Connection Bench uses earth and water and patterns to explore the dual nature of separation and connection. Installed at the sculpture garden in the Hyatt in Chennai.
Lifeline remarks on our physical and psychological dependence on the river. Open hands cup a meandering, life-sustaining river, precious and fragile.
Gravitas also speaks to the commodification of the invaluable. Earth in the form of a weight is encased in two shrine-like bell jars, referencing the standard kilo that is stored under glass in an uncontaminated room in the Paris.
Urban Blooms 2nd Edition is a fragile and brittle garden growing from an earth seeded with waste. Chemosynthesis references the similar themes.
Dinner with King Midas references the myth of Midas to reflect concern at increasingly unsustainable and inhumane practice of the food industry.
The Rainkeepers is derived from the concept of an abacus and questions modern methods of quantification and commodification of invaluable natural resources. Installation at the Chihuahuan Desert Nature Park, Las Cruces, New Mexico
Fool’s Gold. By 2050 there will be more plastic in the ocean than living creatures. Ceramic sails, knotted in rope patterns derived from fishing nets and ocean buoys, trawl the depths of a plastic ocean made of salvaged plastic sheeting from an abandoned greenhouse.
Mind Maps. The Earth remains constant. Who decides what belongs to whom? Who wins or loses and when? In the game of life, the shape of reality is dictated by what lies in our heads. Made during PostColonialism? a residency in Israel.
X’ing? Look Both Ways explores the distortion of perception created by our propensity for walls. A brick maze is embedded with a succession of porcelain eyes, the pupils made of lenses recovered from dismantling obsolete televisions, that I, mechanic’s bag in hand, scoured the countryside for. The stories of the people I met and the knowledge that these lenses were once used for projection is buried within the lenses. Looking through them inverts everything on the other side; a window into the mind’s eye, or a question about where reality and perception meet?
The dramatic landscape and wide skies of my home in New Mexico is a constant source of awe. I remain deeply aware of the Native American belief that we do not inherit the earth from our ancestors; we borrow it from our children. I hope that art’s ability to breach boundaries may yet make a difference, paving the way for a deeper communication.
— Sharbani Das Gupta
My work has featured in the journals Ceramics Art and Perception (CAP) and in Ceramics Ireland, and in the The Craft and Art of Clay by Jan Peterson. I have also personally written for CAP, Ceramics Ireland, New Ceramics and the Dao magazine. I frequently present on topics of interest at clay-art related events around the world. At the NCECA 2018 in Pittsburgh I moderated a very stimulating discussion on cultural appropriation in the arts. I have exhibited in the UK, China, Greece, USA, Australia, Taiwan and India and the International Academy of Ceramics inducted me as a member this year. I relish the opportunities it gives me to interact with artists across the globe.

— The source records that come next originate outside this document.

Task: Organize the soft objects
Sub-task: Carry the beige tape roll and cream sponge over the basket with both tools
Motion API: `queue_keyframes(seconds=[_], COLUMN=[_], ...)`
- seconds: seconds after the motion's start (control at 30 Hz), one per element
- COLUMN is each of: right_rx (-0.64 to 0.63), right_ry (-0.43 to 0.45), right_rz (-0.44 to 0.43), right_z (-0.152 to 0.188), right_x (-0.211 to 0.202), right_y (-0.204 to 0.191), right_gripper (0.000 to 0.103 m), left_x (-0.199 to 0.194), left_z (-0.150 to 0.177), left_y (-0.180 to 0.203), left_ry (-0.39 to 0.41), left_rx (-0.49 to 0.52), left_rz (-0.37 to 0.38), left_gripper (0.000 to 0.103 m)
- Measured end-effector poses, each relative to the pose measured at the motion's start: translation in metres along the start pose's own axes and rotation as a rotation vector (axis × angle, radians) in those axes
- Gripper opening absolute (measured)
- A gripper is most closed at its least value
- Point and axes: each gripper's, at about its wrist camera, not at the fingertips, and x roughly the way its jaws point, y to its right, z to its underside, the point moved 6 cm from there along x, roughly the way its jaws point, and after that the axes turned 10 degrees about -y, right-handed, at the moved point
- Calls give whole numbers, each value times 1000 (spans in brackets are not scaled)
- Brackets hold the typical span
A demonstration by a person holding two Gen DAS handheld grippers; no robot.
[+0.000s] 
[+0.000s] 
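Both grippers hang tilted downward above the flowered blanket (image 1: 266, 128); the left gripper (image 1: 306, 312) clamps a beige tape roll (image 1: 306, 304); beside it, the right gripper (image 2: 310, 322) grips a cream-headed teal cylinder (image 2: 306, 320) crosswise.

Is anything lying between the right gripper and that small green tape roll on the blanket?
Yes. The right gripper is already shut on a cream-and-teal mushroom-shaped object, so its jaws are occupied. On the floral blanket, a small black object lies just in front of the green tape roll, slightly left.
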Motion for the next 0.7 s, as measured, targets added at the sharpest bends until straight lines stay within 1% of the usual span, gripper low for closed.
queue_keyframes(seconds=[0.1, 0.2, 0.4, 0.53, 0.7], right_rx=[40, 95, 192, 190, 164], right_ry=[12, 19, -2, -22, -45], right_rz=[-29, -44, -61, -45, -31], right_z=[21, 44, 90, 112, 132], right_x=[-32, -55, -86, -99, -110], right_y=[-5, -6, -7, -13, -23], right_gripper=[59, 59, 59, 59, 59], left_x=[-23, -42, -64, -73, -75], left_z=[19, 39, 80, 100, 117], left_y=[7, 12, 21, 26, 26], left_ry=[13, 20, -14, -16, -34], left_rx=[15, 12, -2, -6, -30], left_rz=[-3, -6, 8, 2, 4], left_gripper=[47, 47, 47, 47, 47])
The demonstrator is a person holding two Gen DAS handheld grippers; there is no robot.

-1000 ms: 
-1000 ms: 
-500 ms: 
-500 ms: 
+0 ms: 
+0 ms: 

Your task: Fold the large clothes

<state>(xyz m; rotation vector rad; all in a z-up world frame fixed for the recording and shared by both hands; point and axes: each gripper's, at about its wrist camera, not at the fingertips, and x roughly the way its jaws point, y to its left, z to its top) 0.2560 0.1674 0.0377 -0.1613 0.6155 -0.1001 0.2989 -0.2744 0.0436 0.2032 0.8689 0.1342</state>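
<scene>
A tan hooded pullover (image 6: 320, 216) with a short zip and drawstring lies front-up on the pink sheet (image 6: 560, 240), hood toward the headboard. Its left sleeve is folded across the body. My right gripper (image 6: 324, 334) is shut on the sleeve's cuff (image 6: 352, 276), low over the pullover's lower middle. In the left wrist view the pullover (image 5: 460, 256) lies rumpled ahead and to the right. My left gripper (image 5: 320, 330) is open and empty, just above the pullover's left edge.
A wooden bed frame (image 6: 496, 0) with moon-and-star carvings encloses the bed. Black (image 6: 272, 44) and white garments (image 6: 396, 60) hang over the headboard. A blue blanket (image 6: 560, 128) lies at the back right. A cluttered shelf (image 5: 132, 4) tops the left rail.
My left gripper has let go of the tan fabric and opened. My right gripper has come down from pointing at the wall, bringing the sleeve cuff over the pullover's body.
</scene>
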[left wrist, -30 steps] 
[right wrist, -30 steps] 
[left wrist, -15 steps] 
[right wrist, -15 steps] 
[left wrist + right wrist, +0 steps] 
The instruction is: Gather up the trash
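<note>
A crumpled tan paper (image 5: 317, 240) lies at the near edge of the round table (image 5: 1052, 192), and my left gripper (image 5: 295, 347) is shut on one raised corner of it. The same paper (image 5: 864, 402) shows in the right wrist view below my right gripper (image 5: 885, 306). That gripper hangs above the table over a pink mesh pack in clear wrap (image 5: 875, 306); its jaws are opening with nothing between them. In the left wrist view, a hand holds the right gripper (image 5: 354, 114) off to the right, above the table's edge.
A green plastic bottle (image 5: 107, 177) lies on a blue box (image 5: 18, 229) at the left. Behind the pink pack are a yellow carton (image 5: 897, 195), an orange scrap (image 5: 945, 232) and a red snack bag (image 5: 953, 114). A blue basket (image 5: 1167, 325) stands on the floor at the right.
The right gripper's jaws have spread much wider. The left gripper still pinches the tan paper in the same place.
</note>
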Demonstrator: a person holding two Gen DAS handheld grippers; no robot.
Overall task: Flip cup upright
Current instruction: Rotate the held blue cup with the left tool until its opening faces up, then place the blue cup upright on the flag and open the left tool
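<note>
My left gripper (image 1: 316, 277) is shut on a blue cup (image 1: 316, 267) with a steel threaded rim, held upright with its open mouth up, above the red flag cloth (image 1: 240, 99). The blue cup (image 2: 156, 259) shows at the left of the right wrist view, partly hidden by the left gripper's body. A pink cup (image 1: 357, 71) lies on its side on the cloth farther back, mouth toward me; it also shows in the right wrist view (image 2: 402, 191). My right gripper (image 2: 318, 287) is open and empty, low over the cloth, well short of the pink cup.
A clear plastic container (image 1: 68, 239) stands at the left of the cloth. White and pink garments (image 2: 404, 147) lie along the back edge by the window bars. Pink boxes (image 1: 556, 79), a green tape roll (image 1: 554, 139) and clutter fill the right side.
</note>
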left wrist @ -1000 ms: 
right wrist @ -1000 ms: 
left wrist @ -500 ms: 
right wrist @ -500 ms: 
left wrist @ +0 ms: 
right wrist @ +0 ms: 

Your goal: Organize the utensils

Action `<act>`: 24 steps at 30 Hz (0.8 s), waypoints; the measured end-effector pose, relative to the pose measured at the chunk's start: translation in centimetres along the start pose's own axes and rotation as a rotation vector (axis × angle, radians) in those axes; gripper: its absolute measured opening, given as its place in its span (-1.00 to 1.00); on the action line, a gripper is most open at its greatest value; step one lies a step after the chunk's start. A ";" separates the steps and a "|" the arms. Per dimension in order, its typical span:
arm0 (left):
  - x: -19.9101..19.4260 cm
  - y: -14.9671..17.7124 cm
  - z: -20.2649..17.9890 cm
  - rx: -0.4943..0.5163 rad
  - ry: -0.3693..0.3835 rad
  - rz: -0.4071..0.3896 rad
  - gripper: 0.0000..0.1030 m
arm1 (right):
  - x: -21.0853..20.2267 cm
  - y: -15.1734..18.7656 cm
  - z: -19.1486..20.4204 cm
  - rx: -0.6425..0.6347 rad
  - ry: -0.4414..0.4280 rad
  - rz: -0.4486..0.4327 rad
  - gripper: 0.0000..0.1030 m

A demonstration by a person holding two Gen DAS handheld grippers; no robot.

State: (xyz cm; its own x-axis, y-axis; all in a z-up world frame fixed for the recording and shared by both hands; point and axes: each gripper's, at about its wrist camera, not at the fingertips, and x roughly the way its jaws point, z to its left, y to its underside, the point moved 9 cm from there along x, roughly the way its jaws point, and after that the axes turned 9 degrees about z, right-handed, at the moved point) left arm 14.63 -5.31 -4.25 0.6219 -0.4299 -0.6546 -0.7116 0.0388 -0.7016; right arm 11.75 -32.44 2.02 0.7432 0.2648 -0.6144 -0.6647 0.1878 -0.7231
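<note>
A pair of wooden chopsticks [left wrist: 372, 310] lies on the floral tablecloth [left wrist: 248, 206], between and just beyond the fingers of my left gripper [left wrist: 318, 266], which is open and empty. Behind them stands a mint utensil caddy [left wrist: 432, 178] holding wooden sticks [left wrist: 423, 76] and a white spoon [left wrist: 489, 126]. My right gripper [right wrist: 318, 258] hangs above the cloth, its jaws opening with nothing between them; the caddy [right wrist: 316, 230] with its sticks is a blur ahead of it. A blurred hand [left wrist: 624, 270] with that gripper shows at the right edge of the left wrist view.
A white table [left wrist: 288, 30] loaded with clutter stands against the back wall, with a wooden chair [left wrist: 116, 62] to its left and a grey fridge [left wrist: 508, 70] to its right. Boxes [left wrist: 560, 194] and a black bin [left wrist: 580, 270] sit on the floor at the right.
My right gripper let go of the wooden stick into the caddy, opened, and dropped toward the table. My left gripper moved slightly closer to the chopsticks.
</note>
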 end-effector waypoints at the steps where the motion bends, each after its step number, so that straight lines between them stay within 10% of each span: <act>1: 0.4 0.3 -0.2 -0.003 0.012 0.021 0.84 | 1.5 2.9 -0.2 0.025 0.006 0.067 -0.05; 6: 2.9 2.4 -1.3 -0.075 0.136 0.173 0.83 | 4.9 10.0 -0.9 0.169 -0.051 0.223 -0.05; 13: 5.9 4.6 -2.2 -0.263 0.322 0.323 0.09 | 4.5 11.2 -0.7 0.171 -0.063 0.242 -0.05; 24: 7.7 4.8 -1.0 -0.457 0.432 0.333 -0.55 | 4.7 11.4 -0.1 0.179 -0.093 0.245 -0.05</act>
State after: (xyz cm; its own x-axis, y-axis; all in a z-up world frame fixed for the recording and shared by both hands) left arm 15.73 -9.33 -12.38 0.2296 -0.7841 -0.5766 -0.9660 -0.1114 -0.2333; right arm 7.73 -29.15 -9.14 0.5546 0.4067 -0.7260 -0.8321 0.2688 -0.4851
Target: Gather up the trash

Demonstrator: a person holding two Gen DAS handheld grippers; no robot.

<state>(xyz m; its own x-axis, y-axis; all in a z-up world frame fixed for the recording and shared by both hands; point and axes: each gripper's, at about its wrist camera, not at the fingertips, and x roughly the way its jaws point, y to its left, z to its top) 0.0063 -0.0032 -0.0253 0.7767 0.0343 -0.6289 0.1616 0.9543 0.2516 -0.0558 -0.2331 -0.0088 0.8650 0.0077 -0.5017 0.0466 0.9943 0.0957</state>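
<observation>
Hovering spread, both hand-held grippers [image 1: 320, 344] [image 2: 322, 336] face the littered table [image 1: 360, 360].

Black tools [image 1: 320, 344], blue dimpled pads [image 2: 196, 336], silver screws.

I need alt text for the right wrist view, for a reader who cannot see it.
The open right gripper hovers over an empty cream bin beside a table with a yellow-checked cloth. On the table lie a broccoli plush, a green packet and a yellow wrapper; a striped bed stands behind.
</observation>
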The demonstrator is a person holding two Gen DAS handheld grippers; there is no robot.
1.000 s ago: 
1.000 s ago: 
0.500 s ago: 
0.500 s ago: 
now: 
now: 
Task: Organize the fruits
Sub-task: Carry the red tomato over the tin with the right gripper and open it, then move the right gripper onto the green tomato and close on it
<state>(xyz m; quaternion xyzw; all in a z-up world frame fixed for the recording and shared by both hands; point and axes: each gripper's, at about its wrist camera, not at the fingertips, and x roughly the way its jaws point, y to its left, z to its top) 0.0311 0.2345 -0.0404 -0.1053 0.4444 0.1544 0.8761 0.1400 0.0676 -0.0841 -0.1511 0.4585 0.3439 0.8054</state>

I have just finished work on Breaking Ground, the first Indian Ceramic Triennale where I was part of the Core Curatorial and Working Committee. It was held in Jaipur from August to November 2018 and was incredibly successful. The triennale had a footfall of 14000 visitors and showcased the work of 47 Indian and non-Indian artists working across the spectrum of ceramic sculpture.
I have just been selected for a solo exhibition at the Roswell Museum of Art Center for October 2019. After two intensely public years immersed in the work for the triennale I am looking forward to a period of intense thought and development in the coming year.